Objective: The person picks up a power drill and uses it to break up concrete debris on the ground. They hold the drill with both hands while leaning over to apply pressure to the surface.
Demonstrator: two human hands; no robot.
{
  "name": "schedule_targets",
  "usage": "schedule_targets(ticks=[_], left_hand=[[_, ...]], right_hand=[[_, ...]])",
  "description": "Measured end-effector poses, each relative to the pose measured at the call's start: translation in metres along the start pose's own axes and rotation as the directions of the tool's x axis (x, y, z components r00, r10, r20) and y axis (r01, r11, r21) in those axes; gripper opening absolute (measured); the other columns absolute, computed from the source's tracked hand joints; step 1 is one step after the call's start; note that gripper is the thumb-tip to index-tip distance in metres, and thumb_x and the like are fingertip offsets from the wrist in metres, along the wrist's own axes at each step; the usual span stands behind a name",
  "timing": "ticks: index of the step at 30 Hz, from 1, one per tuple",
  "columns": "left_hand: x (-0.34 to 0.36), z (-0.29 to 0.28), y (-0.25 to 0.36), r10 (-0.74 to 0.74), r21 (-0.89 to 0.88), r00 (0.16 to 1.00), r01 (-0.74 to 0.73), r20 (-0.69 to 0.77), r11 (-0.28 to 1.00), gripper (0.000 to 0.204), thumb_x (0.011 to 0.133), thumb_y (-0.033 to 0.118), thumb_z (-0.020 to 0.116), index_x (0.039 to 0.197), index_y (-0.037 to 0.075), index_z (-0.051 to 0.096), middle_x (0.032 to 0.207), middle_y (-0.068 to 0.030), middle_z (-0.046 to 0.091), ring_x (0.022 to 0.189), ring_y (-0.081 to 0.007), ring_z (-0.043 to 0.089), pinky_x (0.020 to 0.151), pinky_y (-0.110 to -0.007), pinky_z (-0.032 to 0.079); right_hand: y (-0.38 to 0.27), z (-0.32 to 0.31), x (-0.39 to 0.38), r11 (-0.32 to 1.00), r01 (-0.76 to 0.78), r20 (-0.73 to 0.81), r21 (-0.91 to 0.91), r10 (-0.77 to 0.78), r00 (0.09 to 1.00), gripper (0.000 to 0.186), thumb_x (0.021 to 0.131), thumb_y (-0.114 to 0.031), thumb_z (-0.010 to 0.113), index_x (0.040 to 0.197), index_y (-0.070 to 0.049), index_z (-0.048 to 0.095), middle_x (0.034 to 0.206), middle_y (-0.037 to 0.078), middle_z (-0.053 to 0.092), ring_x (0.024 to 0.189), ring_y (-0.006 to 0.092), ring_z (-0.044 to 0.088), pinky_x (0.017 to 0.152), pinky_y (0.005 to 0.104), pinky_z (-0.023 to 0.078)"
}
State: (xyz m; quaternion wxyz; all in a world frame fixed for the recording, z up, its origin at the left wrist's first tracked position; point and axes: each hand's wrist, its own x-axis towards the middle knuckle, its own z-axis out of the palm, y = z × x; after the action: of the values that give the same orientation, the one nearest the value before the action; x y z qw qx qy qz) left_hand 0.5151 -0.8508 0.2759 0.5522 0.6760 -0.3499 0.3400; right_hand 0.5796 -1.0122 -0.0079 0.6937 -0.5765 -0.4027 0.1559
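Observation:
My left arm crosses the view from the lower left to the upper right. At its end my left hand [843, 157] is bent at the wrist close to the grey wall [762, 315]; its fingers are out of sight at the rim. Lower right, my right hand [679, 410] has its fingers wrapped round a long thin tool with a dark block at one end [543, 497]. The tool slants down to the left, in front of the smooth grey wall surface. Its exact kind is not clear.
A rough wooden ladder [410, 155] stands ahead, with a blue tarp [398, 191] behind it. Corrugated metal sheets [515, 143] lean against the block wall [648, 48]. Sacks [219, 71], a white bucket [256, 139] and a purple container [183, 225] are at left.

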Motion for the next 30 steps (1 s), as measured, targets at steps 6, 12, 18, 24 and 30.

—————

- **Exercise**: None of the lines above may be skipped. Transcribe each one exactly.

- **Response box**:
Objective: The person picks up a power drill and uses it to break up concrete debris on the ground. They hold the drill with both hands while leaning over to apply pressure to the surface.
Demonstrator: two human hands; no robot.
{
  "name": "schedule_targets",
  "usage": "schedule_targets(ticks=[_], left_hand=[[_, ...]], right_hand=[[_, ...]])",
  "description": "Measured end-effector poses, each relative to the pose measured at the call's start: translation in metres along the start pose's own axes and rotation as the directions of the tool's x axis (x, y, z components r00, r10, r20) and y axis (r01, r11, r21) in those axes; gripper opening absolute (measured); the other columns absolute, computed from the source's tracked hand joints; step 1 is one step after the call's start; note that gripper is the thumb-tip to index-tip distance in metres, and thumb_x and the like are fingertip offsets from the wrist in metres, along the wrist's own axes at each step; the usual span stands behind a name",
  "timing": "ticks: index of the step at 30 Hz, from 1, one per tuple",
  "columns": "left_hand: x (-0.34 to 0.36), z (-0.29 to 0.28), y (-0.25 to 0.36), r10 (-0.74 to 0.74), r21 (-0.89 to 0.88), r00 (0.16 to 1.00), r01 (-0.74 to 0.73), r20 (-0.69 to 0.77), r11 (-0.28 to 1.00), gripper (0.000 to 0.204), thumb_x (0.011 to 0.133), thumb_y (-0.033 to 0.118), thumb_z (-0.020 to 0.116), index_x (0.039 to 0.197), index_y (-0.037 to 0.075), index_z (-0.051 to 0.096), middle_x (0.032 to 0.207), middle_y (-0.068 to 0.030), middle_z (-0.046 to 0.091), ring_x (0.022 to 0.189), ring_y (-0.081 to 0.007), ring_z (-0.043 to 0.089), pinky_x (0.020 to 0.151), pinky_y (-0.110 to -0.007), pinky_z (-0.032 to 0.079); right_hand: y (-0.38 to 0.27), z (-0.32 to 0.31), x (-0.39 to 0.38), r11 (-0.32 to 1.00), r01 (-0.76 to 0.78), r20 (-0.73 to 0.81), r21 (-0.91 to 0.91), r10 (-0.77 to 0.78), r00 (0.09 to 1.00), gripper (0.000 to 0.186), thumb_x (0.021 to 0.131), thumb_y (-0.114 to 0.031), thumb_z (-0.010 to 0.113), index_x (0.040 to 0.197), index_y (-0.070 to 0.049), index_z (-0.048 to 0.095), middle_x (0.034 to 0.206), middle_y (-0.037 to 0.078), middle_z (-0.053 to 0.092), ring_x (0.024 to 0.189), ring_y (-0.006 to 0.092), ring_z (-0.044 to 0.088), pinky_x (0.017 to 0.152), pinky_y (0.005 to 0.104), pinky_z (-0.023 to 0.078)"
}
State: (xyz m; quaternion wxyz; all in a world frame fixed for the recording, z up, its origin at the left wrist's first tracked position; point and axes: each hand's wrist, its own x-axis towards the middle knuckle, its own z-axis out of the palm, y = z × x; after the action: of the values that give the same orientation, the one nearest the value before the action; x y z qw qx qy qz) left_hand 0.5151 -0.8508 0.2759 0.5522 0.6760 -0.3499 0.3400; right_hand 0.5796 -1.0122 -0.0079 0.6937 -0.5765 -0.4027 0.1559
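Observation:
My left arm crosses the view from the lower left to the upper right. At its end my left hand [843, 157] is bent at the wrist close to the grey wall [762, 315]; its fingers are out of sight at the rim. Lower right, my right hand [679, 410] has its fingers wrapped round a long thin tool with a dark block at one end [543, 497]. The tool slants down to the left, in front of the smooth grey wall surface. Its exact kind is not clear.
A rough wooden ladder [410, 155] stands ahead, with a blue tarp [398, 191] behind it. Corrugated metal sheets [515, 143] lean against the block wall [648, 48]. Sacks [219, 71], a white bucket [256, 139] and a purple container [183, 225] are at left.
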
Motion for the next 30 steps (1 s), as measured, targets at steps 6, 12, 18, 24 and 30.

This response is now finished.